Second, articulate your purpose.

Why are you here? What gives you meaning? 

Seligman highlights meaning and purpose as one of three critical ingredients for a fulfilling life.  

This piece transcends day to day tasks and business achievements and goes to what you hope and strive for at a higher level. Knowing it and repeating it to yourself and others gives rein to your visionary self. When your inner critics rages, and you’re at risk of losing focus and confidence, your sense of purpose is the compass that helps you find your way again - swing back to your inner north.  

I work with leaders to help them articulate their purpose and the narrative around who they are, what they hope for, the leadership character and value they bring, now and in the future. Once we have realised our purpose and value add, reiterating it to ourselves in moments of self-doubt is a self-steadying strategy. It turns down (if not off) the voice of our inner critic.  Without a clear self-narrative and purpose, we can find ourselves preoccupied with the rules and the status quo, being who others want us to be, a ‘pleaser’.  

In his work on Stages of Adult Development, Robert Kegan identifies the light and dark side of the socialised stage where affirmation is ‘outside in’. Our self worth is dependent on others’ good opinion and hence we are very attuned to the voice of our inner critic and the negative feedback of others.
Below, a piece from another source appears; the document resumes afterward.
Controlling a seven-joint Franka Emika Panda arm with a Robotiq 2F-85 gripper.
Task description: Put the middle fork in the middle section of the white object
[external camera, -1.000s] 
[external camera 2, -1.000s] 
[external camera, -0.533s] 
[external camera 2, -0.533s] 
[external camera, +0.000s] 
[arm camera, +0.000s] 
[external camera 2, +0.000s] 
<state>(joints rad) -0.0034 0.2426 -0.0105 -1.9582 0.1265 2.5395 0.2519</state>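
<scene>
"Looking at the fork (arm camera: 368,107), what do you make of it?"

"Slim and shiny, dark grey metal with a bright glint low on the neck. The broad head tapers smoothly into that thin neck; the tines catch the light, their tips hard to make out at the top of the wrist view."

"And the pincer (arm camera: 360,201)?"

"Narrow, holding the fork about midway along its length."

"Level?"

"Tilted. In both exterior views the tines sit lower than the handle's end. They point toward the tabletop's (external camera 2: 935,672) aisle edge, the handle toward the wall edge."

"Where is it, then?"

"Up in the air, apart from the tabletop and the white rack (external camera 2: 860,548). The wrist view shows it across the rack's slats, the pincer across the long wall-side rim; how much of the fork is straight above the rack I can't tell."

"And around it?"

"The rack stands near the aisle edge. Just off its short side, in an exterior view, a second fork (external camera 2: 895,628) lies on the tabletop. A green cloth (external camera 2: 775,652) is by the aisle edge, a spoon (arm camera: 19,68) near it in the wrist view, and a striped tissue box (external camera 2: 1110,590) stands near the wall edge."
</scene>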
He explores the value of ‘self-authoring’, where we express why we’re here and what we bring to the world. Self-authoring generates a sense of self worth and affirmation that is ‘inside out’. Of course if we go to the dark side of self-authoring, we become so consumed with ourselves that we ignore the needs of others and our impact on them. 

As a final thought, the voice of our inner critic has an upside.  It is an antidote to arrogance and can also be a trigger to personal growth. However we need to hear it lightly - not let it dominate our narrative and our consciousness. 
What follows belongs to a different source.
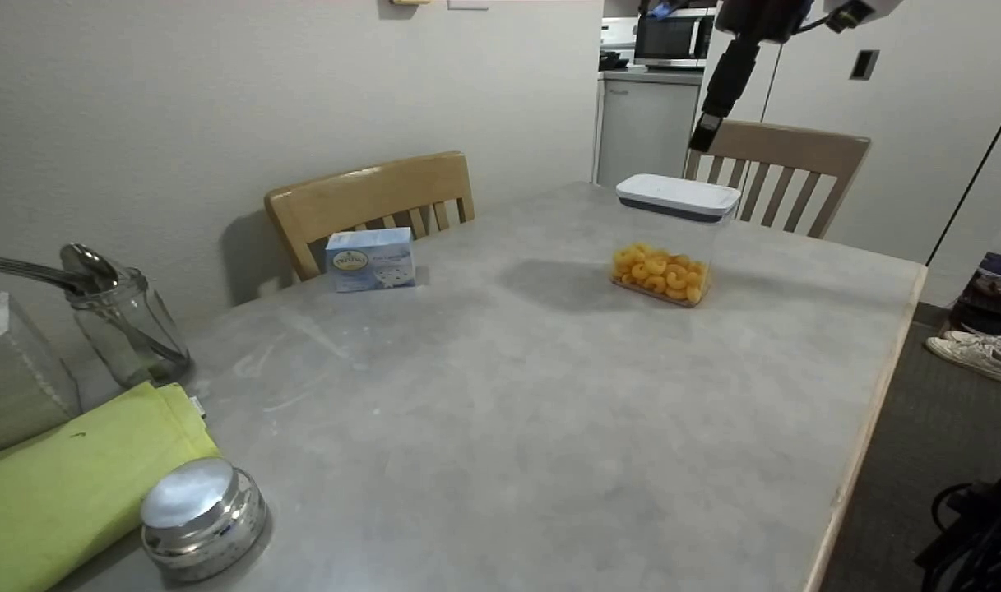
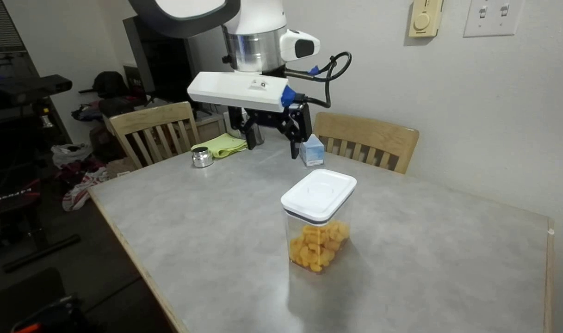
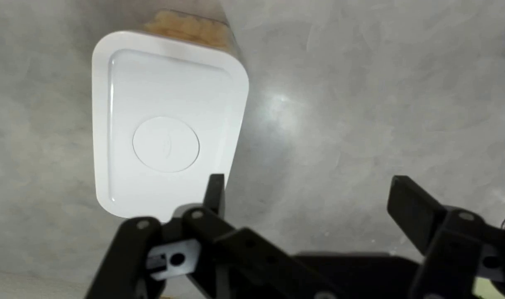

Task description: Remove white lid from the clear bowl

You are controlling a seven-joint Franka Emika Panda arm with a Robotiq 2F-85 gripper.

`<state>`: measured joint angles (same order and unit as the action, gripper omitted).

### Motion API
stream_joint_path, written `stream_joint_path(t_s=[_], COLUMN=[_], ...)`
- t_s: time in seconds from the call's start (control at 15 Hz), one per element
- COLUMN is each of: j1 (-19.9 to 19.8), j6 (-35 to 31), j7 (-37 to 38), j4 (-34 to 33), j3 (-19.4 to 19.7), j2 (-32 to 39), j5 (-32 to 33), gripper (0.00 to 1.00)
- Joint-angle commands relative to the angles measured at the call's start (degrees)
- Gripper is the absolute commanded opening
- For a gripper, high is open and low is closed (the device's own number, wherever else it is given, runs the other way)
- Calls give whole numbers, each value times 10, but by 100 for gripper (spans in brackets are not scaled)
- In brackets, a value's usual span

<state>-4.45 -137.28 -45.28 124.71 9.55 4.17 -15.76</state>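
The white lid (image 1: 678,194) sits on top of the clear bowl (image 1: 660,271), a transparent container with yellow-orange pieces inside. Both also show in an exterior view, the lid (image 2: 319,192) level on the upright bowl (image 2: 317,245). In the wrist view the lid (image 3: 169,95) fills the left side, with a round button in its middle. The bowl (image 3: 190,29) is mostly hidden under it there. My gripper (image 3: 308,182) is open and empty, above the lid and off to one side. One finger overlaps the lid's corner in the wrist view. The gripper (image 2: 272,150) hangs above the table, apart from the lid.
A blue-and-white box (image 1: 373,261) stands near the wall-side chair (image 1: 377,189). A glass jug with utensils (image 1: 130,329), a yellow cloth (image 1: 89,485), a grey block (image 1: 19,378) and a round metal jar (image 1: 202,518) stand at the table's far end from the bowl.
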Motion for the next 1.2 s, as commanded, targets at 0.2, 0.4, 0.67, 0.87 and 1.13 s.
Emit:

Here are some of my strategies to help you live with your inner critic, and still be your authentic self, true to your narrative and purpose. 
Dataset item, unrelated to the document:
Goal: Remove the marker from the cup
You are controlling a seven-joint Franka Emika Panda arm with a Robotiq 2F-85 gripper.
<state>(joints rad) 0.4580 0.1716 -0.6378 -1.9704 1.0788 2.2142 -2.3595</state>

  • Be mindful of and manage your own inner state. For competent adults, when we become aware of something it becomes object, (rather than we being subject to it). We then have a choice about how we deal with it.  When your inner critic starts to voice, consciously rebut it by questioning the truth and the value of what it’s saying. This inner debate is helpful because it activates your prefrontal cortex - the cognitive function of your brain - and calms the limbic flare of anxiety

  • Tune into your purpose and authentic self. Remind yourself of your story and where you’re heading and use this as your inner north - a means to find your way again and turn down the inner critic. 

  • Mark your experience and progress. Bookmark in your consciousness the things you’re grateful for, achievements against your purpose and the times you were your best self. Celebrate these - e.g. It was a great day for...

Self steady using one of the following strategies:

  1. Have a personal word or mantra – To help you rise when you’re spiralling into self doubt and the socialised stage. My word is ‘lift’.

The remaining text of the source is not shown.